In Brown v. Canada (Citizenship and Immigration) (Fed CA, 2020) the Federal Court of Appeal holds that a disclosure duty applies under the doctrine of administrative procedural fairness when the issue is quasi-criminal (here, immigration detention):
 The interveners assert that detainees do not receive sufficient and timely disclosure to allow them to know the case they have to meet and to respond. They argue that the Immigration Division Rules fall short of what fairness requires because they, and the relevant policy guidelines, require disclosure of only the documents on which the Minister intends to rely. They also point to evidence that says that the disclosure that is made is often late and leaves counsel with no ability to adequately represent the detainee’s interests.
 The existence of a legislated disclosure requirement does not dispose of the question whether procedural fairness has been met. The Court must still examine whether the duty of fairness has been fulfilled. The Federal Court observed that Mr. Brown raised "“legitimate concerns about the timeliness and quality of pre-hearing disclosure”" (Federal Court reasons at para. 127). I agree that those concerns are substantiated by the evidence. Mr. Singh, a hearings officer with the CBSA, admits that, although disclosure is to be provided in advance, "“there are times where it is not provided in advance”" (Federal Court reasons at para. 110).
 The need for detainees to know the case against them creates a disclosure obligation. To be meaningful, the disclosure obligation cannot be limited to information on which the Minister intends to rely. All relevant information must be disclosed, including information that is only to the advantage of the detainee. This includes information pertaining to the grounds for the detention, information pertaining to the section 248 criteria, the existence of an immigration nexus, and the factors that bear upon the judge’s assessment whether continued detention is warranted and consistent with Charter and administrative law principles. While the disclosure obligation necessarily encompasses information that is helpful to the detainee, it is not unlimited.

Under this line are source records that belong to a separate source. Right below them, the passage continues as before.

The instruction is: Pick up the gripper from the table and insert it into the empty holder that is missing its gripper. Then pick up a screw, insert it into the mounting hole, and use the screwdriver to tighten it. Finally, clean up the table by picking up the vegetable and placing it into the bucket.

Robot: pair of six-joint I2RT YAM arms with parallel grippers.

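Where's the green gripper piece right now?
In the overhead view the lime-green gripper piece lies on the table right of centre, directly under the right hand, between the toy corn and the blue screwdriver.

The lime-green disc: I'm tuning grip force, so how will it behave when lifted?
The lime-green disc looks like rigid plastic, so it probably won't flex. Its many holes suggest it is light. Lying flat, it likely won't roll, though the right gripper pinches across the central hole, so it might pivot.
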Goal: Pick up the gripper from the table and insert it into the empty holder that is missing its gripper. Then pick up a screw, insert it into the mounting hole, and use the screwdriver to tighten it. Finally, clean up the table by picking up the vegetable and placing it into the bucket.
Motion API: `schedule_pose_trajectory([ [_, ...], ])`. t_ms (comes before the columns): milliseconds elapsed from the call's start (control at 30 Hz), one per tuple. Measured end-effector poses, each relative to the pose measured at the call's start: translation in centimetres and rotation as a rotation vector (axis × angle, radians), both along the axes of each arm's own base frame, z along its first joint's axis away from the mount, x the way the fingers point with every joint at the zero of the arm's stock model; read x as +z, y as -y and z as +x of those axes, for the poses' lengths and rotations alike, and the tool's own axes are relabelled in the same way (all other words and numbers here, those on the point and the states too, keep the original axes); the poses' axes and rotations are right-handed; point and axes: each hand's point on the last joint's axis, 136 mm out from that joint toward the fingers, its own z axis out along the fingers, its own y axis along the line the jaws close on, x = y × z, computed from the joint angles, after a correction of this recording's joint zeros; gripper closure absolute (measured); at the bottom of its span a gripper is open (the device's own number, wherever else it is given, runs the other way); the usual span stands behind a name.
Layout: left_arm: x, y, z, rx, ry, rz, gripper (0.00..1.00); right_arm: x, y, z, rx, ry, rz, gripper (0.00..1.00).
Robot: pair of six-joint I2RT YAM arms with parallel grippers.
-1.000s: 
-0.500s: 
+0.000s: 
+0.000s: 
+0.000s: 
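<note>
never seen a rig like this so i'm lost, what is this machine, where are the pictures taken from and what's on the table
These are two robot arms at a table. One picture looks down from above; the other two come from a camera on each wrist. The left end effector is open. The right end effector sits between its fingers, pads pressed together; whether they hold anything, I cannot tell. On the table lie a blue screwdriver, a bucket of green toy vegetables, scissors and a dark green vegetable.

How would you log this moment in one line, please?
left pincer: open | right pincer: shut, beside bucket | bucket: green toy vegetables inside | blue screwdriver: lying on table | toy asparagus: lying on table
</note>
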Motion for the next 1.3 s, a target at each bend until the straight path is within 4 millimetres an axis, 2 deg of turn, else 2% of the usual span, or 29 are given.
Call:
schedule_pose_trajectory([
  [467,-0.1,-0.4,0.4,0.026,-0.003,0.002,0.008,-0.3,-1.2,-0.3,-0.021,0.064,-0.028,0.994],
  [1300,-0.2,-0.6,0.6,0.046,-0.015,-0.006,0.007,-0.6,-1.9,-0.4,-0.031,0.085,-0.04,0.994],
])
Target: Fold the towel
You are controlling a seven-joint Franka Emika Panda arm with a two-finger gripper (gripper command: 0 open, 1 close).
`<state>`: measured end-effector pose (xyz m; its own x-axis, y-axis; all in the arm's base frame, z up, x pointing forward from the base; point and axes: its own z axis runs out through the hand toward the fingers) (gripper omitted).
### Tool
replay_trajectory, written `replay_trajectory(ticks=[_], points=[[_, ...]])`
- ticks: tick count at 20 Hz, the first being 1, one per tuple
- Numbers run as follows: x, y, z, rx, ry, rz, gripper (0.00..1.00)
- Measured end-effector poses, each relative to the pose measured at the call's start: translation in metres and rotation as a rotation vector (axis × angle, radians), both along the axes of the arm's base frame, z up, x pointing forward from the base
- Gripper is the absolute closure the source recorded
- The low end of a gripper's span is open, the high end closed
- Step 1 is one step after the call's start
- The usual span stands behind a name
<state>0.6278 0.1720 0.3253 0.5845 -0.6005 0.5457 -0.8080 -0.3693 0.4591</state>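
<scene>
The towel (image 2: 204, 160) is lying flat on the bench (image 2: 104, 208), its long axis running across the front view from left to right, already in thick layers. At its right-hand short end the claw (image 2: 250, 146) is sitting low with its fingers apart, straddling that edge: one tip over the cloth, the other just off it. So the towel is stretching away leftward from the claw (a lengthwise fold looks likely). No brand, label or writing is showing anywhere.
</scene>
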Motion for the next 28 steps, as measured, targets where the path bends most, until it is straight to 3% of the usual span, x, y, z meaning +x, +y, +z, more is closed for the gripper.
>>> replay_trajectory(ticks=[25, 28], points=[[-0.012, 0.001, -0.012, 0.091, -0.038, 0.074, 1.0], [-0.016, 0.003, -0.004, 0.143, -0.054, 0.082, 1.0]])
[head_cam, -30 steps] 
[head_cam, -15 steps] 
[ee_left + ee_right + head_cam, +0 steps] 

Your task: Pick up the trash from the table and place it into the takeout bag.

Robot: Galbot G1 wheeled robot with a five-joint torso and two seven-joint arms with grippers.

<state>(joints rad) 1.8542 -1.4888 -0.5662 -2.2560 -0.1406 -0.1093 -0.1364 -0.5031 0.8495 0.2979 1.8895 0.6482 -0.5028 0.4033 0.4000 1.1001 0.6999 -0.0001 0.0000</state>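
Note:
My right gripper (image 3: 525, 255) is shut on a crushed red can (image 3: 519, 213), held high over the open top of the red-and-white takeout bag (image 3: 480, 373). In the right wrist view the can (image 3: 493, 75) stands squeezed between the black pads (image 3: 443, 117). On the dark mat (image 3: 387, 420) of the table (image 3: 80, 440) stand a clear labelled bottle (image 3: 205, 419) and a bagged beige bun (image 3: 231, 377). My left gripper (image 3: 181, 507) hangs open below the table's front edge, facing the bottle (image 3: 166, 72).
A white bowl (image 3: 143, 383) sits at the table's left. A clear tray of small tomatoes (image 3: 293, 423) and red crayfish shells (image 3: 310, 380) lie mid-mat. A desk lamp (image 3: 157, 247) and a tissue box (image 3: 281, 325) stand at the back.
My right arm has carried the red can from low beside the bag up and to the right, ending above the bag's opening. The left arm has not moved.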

It is always tempered by the requirement that the information be relevant to the circumstances of the particular detainee.
 The lawful exercise of the power to order detention requires an adequate evidentiary foundation. This includes all relevant evidence relating to the factors under section 248. In cases of inadequate disclosure, judicial review can be sought, on an expedited basis, and interim orders can be made compelling disclosure (see section 18.2 of the Federal Courts Act). Importantly, a detention decision may be vitiated if it is established that there has not been timely disclosure of material documents which results in a breach of procedural fairness.